◆ **PROBLEM DESCRIPTION**
Only certain lines below are wanted: those starting at the line containing "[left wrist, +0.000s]" and ending at the line containing "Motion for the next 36", both included, each retyped exactly.

Stored dataset items:
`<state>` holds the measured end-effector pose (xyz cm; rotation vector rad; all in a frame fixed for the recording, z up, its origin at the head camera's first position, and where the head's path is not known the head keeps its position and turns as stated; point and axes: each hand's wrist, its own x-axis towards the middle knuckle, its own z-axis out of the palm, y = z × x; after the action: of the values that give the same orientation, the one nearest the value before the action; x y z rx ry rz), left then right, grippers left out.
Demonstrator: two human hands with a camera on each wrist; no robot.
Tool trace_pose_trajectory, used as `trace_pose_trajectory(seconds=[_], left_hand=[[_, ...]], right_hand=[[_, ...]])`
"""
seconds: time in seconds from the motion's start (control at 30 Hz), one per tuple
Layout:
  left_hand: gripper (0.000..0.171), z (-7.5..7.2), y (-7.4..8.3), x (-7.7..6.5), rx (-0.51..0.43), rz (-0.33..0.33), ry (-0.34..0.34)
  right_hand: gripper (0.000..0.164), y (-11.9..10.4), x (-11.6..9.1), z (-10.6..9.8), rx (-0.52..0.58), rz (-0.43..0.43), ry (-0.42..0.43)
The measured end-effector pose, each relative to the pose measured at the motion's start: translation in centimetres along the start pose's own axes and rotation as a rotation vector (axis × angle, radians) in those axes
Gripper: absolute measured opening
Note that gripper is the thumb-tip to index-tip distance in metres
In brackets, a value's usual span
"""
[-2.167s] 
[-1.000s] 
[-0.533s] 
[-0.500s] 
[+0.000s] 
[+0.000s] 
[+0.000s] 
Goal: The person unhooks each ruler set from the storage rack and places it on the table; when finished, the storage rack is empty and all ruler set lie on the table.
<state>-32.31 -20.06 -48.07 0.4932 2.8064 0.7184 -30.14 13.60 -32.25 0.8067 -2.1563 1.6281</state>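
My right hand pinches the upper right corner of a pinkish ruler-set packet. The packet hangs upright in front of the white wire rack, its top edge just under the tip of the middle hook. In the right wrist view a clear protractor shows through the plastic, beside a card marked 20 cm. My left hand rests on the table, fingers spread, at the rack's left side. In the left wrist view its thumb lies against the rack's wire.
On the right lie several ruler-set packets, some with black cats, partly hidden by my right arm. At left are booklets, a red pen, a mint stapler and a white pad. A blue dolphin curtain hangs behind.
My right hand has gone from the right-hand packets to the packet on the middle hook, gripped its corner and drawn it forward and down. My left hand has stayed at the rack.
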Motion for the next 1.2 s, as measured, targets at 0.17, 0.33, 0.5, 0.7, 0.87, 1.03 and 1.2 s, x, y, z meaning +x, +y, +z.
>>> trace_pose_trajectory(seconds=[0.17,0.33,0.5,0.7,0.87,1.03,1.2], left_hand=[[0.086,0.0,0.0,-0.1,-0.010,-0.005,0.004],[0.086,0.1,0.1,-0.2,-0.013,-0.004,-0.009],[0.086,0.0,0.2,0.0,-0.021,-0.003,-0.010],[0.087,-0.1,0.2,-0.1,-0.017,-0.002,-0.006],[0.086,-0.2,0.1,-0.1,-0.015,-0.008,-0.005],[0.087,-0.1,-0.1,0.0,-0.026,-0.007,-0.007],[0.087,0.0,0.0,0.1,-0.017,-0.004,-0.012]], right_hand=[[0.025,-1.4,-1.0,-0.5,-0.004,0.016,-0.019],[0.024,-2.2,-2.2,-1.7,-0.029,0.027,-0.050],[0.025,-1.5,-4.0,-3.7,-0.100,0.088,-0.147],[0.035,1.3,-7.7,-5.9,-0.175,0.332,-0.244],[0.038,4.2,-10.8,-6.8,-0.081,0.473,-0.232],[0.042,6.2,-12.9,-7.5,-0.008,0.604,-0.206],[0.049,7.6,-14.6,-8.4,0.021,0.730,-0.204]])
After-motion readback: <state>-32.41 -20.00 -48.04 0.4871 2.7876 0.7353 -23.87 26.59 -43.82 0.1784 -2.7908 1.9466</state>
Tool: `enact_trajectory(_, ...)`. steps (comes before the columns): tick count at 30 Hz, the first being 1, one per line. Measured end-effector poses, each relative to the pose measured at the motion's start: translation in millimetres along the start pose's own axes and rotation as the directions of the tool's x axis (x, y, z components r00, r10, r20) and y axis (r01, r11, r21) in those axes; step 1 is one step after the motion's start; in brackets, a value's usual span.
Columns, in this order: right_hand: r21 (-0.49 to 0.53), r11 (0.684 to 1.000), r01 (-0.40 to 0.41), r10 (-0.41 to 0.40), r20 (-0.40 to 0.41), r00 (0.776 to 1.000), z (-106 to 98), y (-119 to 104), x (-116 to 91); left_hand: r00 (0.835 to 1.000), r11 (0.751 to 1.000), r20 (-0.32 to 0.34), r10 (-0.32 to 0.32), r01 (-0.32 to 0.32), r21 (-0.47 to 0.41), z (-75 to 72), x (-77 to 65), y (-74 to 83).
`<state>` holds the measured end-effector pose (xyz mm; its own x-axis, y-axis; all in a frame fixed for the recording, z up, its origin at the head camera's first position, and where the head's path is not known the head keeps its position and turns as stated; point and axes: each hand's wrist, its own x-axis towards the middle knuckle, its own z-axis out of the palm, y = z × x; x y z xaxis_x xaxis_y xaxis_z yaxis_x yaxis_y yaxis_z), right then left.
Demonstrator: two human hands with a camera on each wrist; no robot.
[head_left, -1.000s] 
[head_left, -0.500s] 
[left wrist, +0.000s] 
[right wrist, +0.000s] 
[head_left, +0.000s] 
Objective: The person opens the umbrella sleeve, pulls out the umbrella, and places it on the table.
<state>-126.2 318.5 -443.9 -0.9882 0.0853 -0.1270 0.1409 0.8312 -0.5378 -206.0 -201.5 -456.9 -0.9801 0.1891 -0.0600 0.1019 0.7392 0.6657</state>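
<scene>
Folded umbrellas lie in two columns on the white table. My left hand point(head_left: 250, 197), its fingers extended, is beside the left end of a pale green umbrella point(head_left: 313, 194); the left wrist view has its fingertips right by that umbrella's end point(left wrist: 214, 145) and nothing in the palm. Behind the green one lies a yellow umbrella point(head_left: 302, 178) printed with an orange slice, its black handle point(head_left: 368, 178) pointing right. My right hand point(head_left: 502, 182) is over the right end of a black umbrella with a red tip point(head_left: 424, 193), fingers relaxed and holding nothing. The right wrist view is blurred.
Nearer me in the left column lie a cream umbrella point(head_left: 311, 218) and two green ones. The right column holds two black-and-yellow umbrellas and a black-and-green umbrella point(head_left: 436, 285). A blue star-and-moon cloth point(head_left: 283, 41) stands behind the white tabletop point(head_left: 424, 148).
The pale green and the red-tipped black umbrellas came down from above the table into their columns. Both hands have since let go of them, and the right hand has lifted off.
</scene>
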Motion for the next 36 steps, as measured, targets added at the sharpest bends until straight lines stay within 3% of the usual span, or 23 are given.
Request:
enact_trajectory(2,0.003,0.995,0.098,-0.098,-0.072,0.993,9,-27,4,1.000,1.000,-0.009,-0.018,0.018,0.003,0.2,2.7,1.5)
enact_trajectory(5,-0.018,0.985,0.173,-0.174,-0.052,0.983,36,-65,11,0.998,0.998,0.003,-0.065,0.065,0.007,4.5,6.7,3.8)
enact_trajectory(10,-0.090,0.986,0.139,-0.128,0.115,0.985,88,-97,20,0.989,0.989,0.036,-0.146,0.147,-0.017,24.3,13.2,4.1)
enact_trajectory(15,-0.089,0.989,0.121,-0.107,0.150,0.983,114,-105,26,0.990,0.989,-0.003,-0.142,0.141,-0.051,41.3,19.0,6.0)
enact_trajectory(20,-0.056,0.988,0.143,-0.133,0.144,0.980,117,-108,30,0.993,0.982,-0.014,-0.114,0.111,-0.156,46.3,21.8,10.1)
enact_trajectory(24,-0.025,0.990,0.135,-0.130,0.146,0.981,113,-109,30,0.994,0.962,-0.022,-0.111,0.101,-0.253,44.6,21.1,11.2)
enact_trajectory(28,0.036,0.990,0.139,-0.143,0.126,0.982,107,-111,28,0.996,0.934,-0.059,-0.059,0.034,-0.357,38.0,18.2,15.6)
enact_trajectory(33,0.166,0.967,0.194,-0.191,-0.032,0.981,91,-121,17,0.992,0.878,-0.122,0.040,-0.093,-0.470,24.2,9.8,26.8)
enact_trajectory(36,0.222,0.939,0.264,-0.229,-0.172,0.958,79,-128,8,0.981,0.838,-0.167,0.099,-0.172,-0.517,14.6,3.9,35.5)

◆ **EXERCISE OUTPUT**
[left wrist, +0.000s] 
[right wrist, +0.000s] 
[head_left, +0.000s] 
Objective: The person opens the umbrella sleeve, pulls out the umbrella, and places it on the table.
<state>-126.2 318.5 -443.9 -0.9882 0.0853 -0.1270 0.1409 0.8312 -0.5378 -206.0 -201.5 -456.9 -0.9801 0.1891 -0.0600 0.1019 0.7392 0.6657</state>
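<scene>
Folded umbrellas lie in two columns on the white table. My left hand point(head_left: 250, 197), its fingers extended, is beside the left end of a pale green umbrella point(head_left: 313, 194); the left wrist view has its fingertips right by that umbrella's end point(left wrist: 214, 145) and nothing in the palm. Behind the green one lies a yellow umbrella point(head_left: 302, 178) printed with an orange slice, its black handle point(head_left: 368, 178) pointing right. My right hand point(head_left: 502, 182) is over the right end of a black umbrella with a red tip point(head_left: 424, 193), fingers relaxed and holding nothing. The right wrist view is blurred.
Nearer me in the left column lie a cream umbrella point(head_left: 311, 218) and two green ones. The right column holds two black-and-yellow umbrellas and a black-and-green umbrella point(head_left: 436, 285). A blue star-and-moon cloth point(head_left: 283, 41) stands behind the white tabletop point(head_left: 424, 148).
The pale green and the red-tipped black umbrellas came down from above the table into their columns. Both hands have since let go of them, and the right hand has lifted off.
</scene>
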Motion for the next 36 steps, as measured, targets added at the sharpest bends until straight lines stay within 3% of the usual span, or 23 are given.

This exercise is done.